Posted by Brian Joseph on Saturday, June 20, 2009 at 7:55 pm

Sometimes I think there are baseball fans of the sabermetric sort that would rather watch FanGraphs’ Live Scoreboard than actually watch a game of baseball. This isn’t a knock on how people choose to enjoy the National Pastime, just an observation. Heck, having seen Adam Eaton pitch more times than I care to remember, there have been times I wish I wasn’t actually watching the game.

Those who love the numbers of the game are often refer to sabermetrics and almost treat as a way of life when discussing how they choose to enjoy the game. Wikipedia defines sabermetrics as the analysis of baseball through objective evidence, especially baseball statistics. While this is a simplified definition, I always found the definition ironic. The notion that sabermetrics is truly objective is silly when there are a number of ways to “objectively” look at a situation statistically depending on your subjectiveness toward the game. Take player value, for example. Some prefer VORP, others look at WAR and others consider Win Shares. Each serves a purpose and each way to evaluate players has its following and detractors. So, it is truly not objective.
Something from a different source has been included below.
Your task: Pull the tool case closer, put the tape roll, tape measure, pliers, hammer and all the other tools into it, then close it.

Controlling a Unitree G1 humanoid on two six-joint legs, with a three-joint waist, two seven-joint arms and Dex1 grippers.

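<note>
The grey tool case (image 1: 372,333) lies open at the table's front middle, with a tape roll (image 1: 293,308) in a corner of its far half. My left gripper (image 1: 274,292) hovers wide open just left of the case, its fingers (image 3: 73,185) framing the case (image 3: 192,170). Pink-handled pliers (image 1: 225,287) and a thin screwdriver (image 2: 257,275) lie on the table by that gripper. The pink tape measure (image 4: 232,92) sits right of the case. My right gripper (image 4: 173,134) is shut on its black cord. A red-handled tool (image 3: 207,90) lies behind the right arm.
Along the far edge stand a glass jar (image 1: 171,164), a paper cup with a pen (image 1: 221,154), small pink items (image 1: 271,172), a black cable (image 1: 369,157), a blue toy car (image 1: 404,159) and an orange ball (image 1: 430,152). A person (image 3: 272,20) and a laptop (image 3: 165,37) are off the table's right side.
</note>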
Recently, a few discussions and happenings in baseball compelled me to write this. Most of them are statistical in nature but are also impacted by actually watching the game and realizing that while statistical analysis is vital to understanding the game, the study is interdependent on what is seen on the field. Let’s walk through four of those rather quickly:

Messing With The Johan

Last week, Johan Santana had the worst outing of his career. The Mets were pounded by the Yankees and most of the damage was done on Santana’s watch with Johan allowing nine earned runs in just three innings.

The impact? Santana went from a 2.39 ERA to a 3.29 ERA. He also went from 8-3 to 8-4 in the W-L column (even though we’ve already been told by many that W-L records are meaningless, right?).
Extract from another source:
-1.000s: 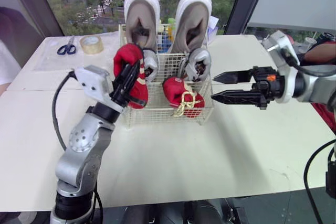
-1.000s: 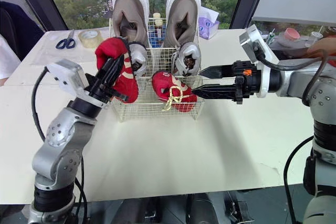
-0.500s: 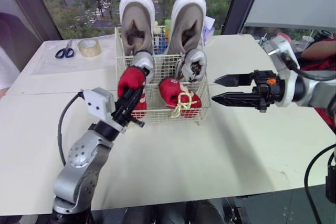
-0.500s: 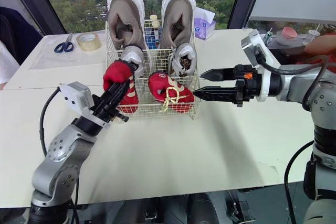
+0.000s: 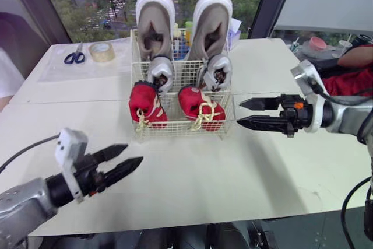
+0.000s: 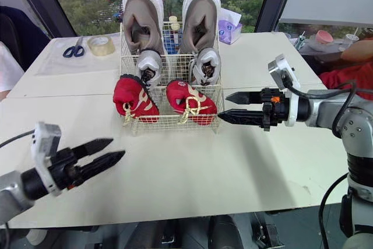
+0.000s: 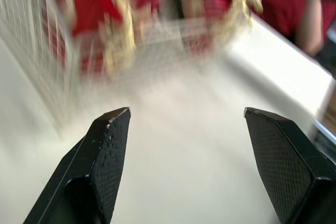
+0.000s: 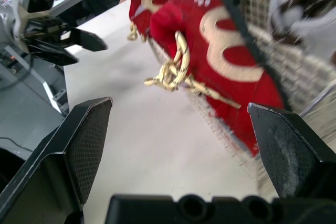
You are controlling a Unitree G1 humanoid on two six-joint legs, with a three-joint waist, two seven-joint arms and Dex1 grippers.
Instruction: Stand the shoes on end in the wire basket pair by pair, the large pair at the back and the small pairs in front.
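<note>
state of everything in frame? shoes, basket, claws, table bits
Large grey-and-white sneaker pair: on end, back of basket.
Small silver shoe pair: on end, middle row.
Small red shoe pair with gold laces: in basket, front row.
White wire basket: upright, six shoes inside.
Left claw: open, empty.
Right claw: open, empty.
Blue-handled scissors: closed, lying flat.

Blue-handled scissors (image 5: 74, 57) lie just beside a tape roll (image 5: 101, 51) on the white table (image 5: 204, 179), with a person's red sleeve (image 5: 348, 81) at its right edge.
</note>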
At this point in the season, Santana would have to throw 31 scoreless innings to return his ERA to that impressive 2.39 number. So, even if Santana threw three consecutive complete game shutouts, his ERA would still not be as good as it was before he allowed nine earned runs in three innings. Does that make sense? Statistically, it does. Hence, if you evaluate Santana based on his ERA alone, even though Santana could go 3-1 with three complete game shutouts in a four game stretch, because of how poorly he performed in that one outing, we’d have to assume that he was a better pitcher ERA-wise four starts ago.

When actually looking at the game itself, there was a spot in the game that Santana’s reputation may have cost him one or two earned runs which were rather meaningless in a 15-0 loss but meaningful when looking at Santana’s ERA.

In the fourth inning, after Santana allowed a two-run homer, double and single, Derek Jeter stepped to the plate. With the score 6-0 at the time and two runners in scoring position, many lesser pitchers would have been removed at that point. Instead, Santana stayed in, Jeter singled which scored a run and Johan was removed. Both of those runners scored off of the Mets’ bullpen (and many more) and instead of a three inning outing with seven or eight earned runs, Santana allowed nine. In the grand scheme of things, on that day, did it really matter if he gave up seven, eight or nine earned runs? The outing was awful no matter how you look at it.

Since it is fresh in our minds, it is easy to consider these factors. However, when we look at Santana’s season three years from now, it is doubtful this outing will be considered when evaluating Santana’s overall performance. But it does have a huge impact. If Santana allowed eight earned runs, it would have taken 27 scoreless innings to restore his ERA to 2.39 and seven earned runs would have been even more forgiving at 23 scoreless innings to restore his ERA to 2.39. Again, on that day, did it really matter if Santana allowed seven earned runs or nine? Only statistically.

Wieters, Jesus and PECOTA

Another particularly useful function of sabermetrics is in the realm of projections. Often recognized as the best of the projecting bunch is Nate Silver’s PECOTA found at Baseball Prospectus.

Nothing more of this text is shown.